Exercise:
Print all the data, keeping every line exactly as it is.

The data:
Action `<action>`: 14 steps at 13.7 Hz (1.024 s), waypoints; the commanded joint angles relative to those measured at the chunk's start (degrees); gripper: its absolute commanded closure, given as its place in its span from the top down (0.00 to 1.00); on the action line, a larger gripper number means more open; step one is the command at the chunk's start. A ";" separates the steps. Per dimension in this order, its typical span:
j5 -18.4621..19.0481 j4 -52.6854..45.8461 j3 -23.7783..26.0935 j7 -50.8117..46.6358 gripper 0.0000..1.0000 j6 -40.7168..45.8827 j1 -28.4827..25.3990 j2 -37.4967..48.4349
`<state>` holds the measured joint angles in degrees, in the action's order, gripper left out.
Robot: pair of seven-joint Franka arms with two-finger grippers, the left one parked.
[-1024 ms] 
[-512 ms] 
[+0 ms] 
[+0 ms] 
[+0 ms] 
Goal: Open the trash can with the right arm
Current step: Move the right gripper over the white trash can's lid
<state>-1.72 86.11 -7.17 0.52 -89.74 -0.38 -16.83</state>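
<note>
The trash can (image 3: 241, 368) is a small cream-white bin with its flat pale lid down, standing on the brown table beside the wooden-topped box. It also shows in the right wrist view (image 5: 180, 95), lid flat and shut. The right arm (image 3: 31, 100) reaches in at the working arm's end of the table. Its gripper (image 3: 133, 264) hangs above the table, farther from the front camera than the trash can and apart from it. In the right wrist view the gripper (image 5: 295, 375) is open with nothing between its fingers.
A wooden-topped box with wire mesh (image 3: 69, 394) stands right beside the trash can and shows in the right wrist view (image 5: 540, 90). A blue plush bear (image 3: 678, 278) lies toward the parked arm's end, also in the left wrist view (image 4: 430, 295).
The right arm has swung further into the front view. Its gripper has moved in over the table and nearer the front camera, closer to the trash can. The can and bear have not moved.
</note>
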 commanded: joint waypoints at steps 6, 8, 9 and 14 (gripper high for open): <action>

Finished exercise:
Action `<action>`: 14 steps at 13.7 Hz (1.024 s), waypoints; the commanded joint angles relative to those measured at the chunk's start (degrees); gripper: its absolute commanded closure, given as its place in its span from the top down (0.00 to 1.00); on the action line, a larger gripper number means more open; step one is the command at the chunk's start. A ";" separates the steps. Per dimension in this order, its typical span:
j5 -18.4621..19.0481 j4 -52.6854..45.8461 j3 -23.7783..26.0935 j7 -50.8117..46.6358 gripper 0.0000..1.0000 j6 -40.7168..45.8827 j1 -28.4827..25.3990 j2 -37.4967..48.4349
`<state>` holds the measured joint angles in degrees, in the action's order, gripper left out.
Robot: pair of seven-joint Franka arms with two-finger grippers, the left one parked.
[-1024 ms] 
[-512 ms] 
[+0 ms] 
[+0 ms] 
[+0 ms] 
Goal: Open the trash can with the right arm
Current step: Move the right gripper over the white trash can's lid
<state>-1.72 86.11 -7.17 0.52 -89.74 -0.38 -16.83</state>
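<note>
The trash can (image 3: 241, 368) is a small cream-white bin with its flat pale lid down, standing on the brown table beside the wooden-topped box. It also shows in the right wrist view (image 5: 180, 95), lid flat and shut. The right arm (image 3: 31, 100) reaches in at the working arm's end of the table. Its gripper (image 3: 133, 264) hangs above the table, farther from the front camera than the trash can and apart from it. In the right wrist view the gripper (image 5: 295, 375) is open with nothing between its fingers.
A wooden-topped box with wire mesh (image 3: 69, 394) stands right beside the trash can and shows in the right wrist view (image 5: 540, 90). A blue plush bear (image 3: 678, 278) lies toward the parked arm's end, also in the left wrist view (image 4: 430, 295).
The right arm has swung further into the front view. Its gripper has moved in over the table and nearer the front camera, closer to the trash can. The can and bear have not moved.
</note>
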 commanded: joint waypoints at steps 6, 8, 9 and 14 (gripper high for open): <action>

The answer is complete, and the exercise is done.